HIP is Really HAP

The acronyms making up today’s odd title will be expanded before too long, so don’t cheat and look ahead. The title comes about courtesy of my holiday listening, as I cuddle up to kitty and space heater, nursing a few good books and a pot of Bold-Leaf Superior Golden Kenya TGFOP. Consider the following recordings:

  • Busch Chamber Players: Bach Brandenburg Concertos and Orchestral Suites
  • Herbert Blomstedt/San Francisco Symphony: Brahms German Requiem
  • Fritz Kreisler: Beethoven Violin Concerto, 1926 recording
  • Vocal recordings from Emma Eames, Nellie Melba, and John McCormack
  • Wendy Carlos: Switched-On Bach and The Well-Tempered Synthesizer
  • Gardiner/English Baroque Soloists: Bach Cantata #80

Save the Blomstedt recording of the German Requiem, all of these recordings bring up issues of performance practice. You’ll notice some very old-school performances (such as Emma Eames), early 20th-century masters (Busch, Kreisler), and several representatives from contemporary thinking about Baroque music (Carlos and Gardiner.)

The Busch Chamber Players performances of the Bach concertos and suites stand tall in the discography, even in the 70 years that have elapsed since their initial release.
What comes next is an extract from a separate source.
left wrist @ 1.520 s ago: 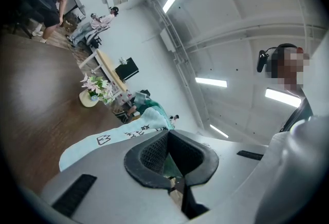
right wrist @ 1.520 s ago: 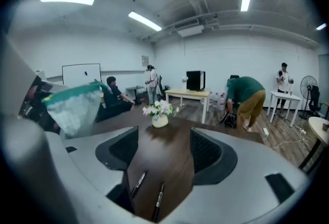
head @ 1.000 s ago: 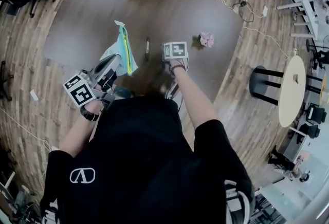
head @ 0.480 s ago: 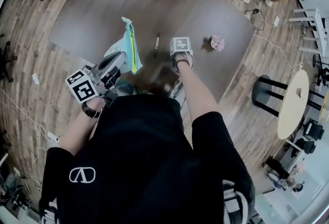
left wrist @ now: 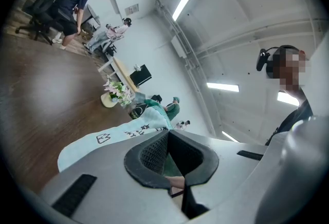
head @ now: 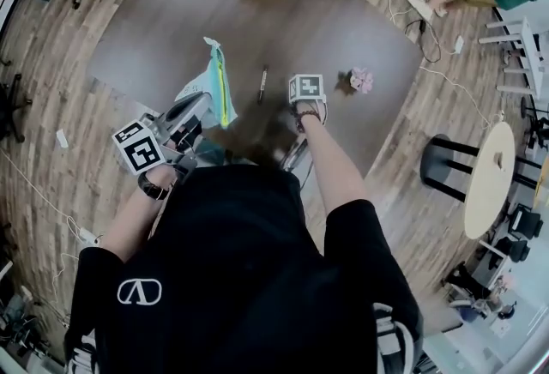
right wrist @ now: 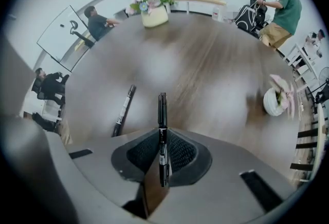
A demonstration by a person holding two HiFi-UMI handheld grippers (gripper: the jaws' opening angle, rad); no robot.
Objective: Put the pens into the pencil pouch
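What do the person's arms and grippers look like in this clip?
The left gripper and right gripper both have smooth grey bodies with black ribbed pads. Each carries a white cube with black square markers. The person wears a black short-sleeved shirt and a dark strap at each wrist.

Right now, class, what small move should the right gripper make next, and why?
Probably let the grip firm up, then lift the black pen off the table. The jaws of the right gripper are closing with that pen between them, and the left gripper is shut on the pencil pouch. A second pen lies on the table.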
Obviously they are not historically-informed performances, or HIP. (There’s that first acronym for you.) But they are Bach lavished with exquisite musicianship, beautiful tone, and deeply-felt conviction. Compare that to the Brandenburg #3 on the Wendy Carlos “Switched-On Bach”, and you discover a world of difference.

Carlos was assembling the performance via tape recording, using an early-generation Moog synthesizer to lay down tracks, one at a time. A rigid metronomic beat was necessary, otherwise synchronization would have proven next to impossible. (No digital sequencers with their handy piano-roll displays in those days, remember.) The expressive capabilities of the Moog being sharply limited, the result is an exhilarating but robotic performance of the work, characterized by sharply-delineated edges and fast tempi.

In other words, the Carlos is bonafide HIP as it was understood in the late 1960s. Lightning tempi, metronomic rigidity, sharp edges. That isn’t the case with all current-day HIP groups by any means, as about five seconds with any performance from the Bach Collegium Japan under Masaaki Suzuki will reveal. But still that tendency to eschew romantic expressiveness, warm tone, vibrato, or arched phrasing remains intact among certain HIP groups.

The way Baroque or Viennese Classical music was actually performed in its own day remains a matter of speculation. We base our ideas on scattered evidence, first-hand reports, and whatever else we can scrape together in order to conjure up an acoustic representation. We can’t really know for certain, given that the sound itself is gone forever. No recordings.

But we do have abundant acoustic documentation of Romantic performance practice. Folks born as long ago as the 1830s lived into the recording era and left us samples of their art. And don’t forget that mature musicians leaving us recordings from the early electronic era (late 1920s) had been trained by teachers who went back deep into the Romantic. So when you hear a 1926 recording of the Vienna Philharmonic, you’re hearing a time capsule back into the 19th century—hell, there might have been some senior members of the orchestra who had played for Brahms. Such recordings give us just that prime documentation for Romantic performance practice that we lack for Baroque and Classical.

And what do we do about it? We ignore it, that’s what. Worse, we downright demonize it as being unacceptable. Consider some common practices encountered on those recordings:

  • String and brass portamento
  • Slowing down for second themes in sonata forms
  • Vocal slides and portamenti
  • “Breaking hands” in piano playing — i.e., not playing the hands quite together
  • Adding octaves or other extra notes for sound enhancement
  • “Preluding” between pieces — i.e., playing brief improvisations to connect one key to the next

All of this would be considered the norm for a performer of Brahms’s day. And yet when we hear a HIP-style recording of a Brahms symphony (such as Gardiner’s with his Orchestre Révolutionnaire et Romantique), we hear none of the above. That isn’t to say that Gardiner’s performances are without merit—quite the opposite!—but they really don’t reflect historically-informed practice.

What they reflect is our biases. We are living in a distressingly unsentimental age for music-making, one in which a commodity-driven mentality frowns on anything that might cause objection from designated tastemakers. The rise of recordings bears the lion’s share of the blame—what might please heard once in a live performance may well irritate when heard for the twentieth time on a recording. However, our museum mentality, our tendency to elevate the printed page to near-sacrosanct status, also plays a significant role. We’ve put music on a pedestal, but Romantic players were presenting the music of their own time. It was their native language, so to speak, and thus they used it with a natural freedom unknown to us, we who are picking it up second- or third-hand, mostly via teachers, books, and recordings.

Thus, finally, the unravelling of my acronym-pestered title: Historically-Informed Performance is Really Historically-Aversive Performance.

Now back to Busch, and those delectable Bach performances.